All qRT-PCR measurements were carried out in 10 μL reaction formats, a LightCycler® 480 System and with Roche SYBR green MasterMix (Roche Diagnostics AG, Rotkreuz, Switzerland). After optimization of the cycling conditions using different concentrations of the primers, the final concentrations in the master mix were 0.4 µM and 0.6 µM for Paraglomus sp. and the other four AMF species, respectively. Cycling conditions were the following: initial denaturation at 95°C for 5 min followed by 45 cycles with denaturation at 95°C for 10s, annealing at 60°C for 10s and elongation at 72°C for 10s. Subsequently melting curves were analyzed to confirm the length of amplified DNA fragments and the absence of primer-dimers and non-specific amplification.

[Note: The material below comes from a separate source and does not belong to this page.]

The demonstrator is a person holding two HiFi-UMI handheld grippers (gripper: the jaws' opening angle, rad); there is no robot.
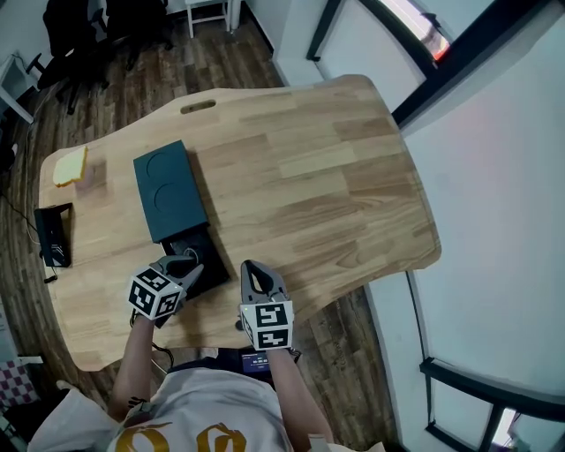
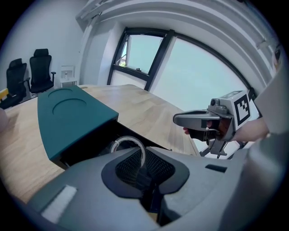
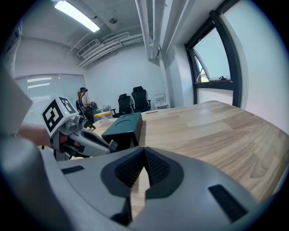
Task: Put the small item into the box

Table1 List of PCR primers designed for qRT-PCR analysis

AMF species / Primer designation / Primer sequence / Amplicon size
Septoglomus africanum / G17fw4 / TCTGATGGGTCCTACTTATC / 127
G17rv4 / CGTATCTTGATGTTAACCATG
Diversispora aurantia / G5fw2 / GCCAGTGAAAATTCAGTTTGG / 126
G5rv2 / TCAGTATCGGTTTCGGGAG
Paraglomus sp. / C49fw / GCGTGCGGCAGGGTAA / 71
C49rv / CCTGCCATGCGGAATAGTG
Diversispora omaniana / D73fw / TGGGTCGAGTCAGGGTCAA / 79
D73rv / CGCTGACCTTCCAACAAAGAA
Rhizophagus irregularis / Rifw / TCTGTGGAGTGTGAGGAGCTTAAC / 76
Rirv / CAACCACACGGGCAAGTACA

Fig. 1 Standard curves for conversion of the cycle number (Cq) of the quantitative reverse transcription-PCR (qRT-PCR) assay to numbers of rLSU copies per ng RNA for each of the five arbuscular mycorrhizal fungal (AMF) species (a) Septoglomus africanum, (b) Diversispora aurantia, (c) Paraglomus sp., (d) Diversispora omaniana and (e) Rhizophagus irregularis. For each of the three dilution series, the logarithm of the numbers of rLSU copies per ng RNA is plotted against the mean cycle number +SE required for the fluorescent signal to exceed the detection threshold. The linear regression lines and equations are shown.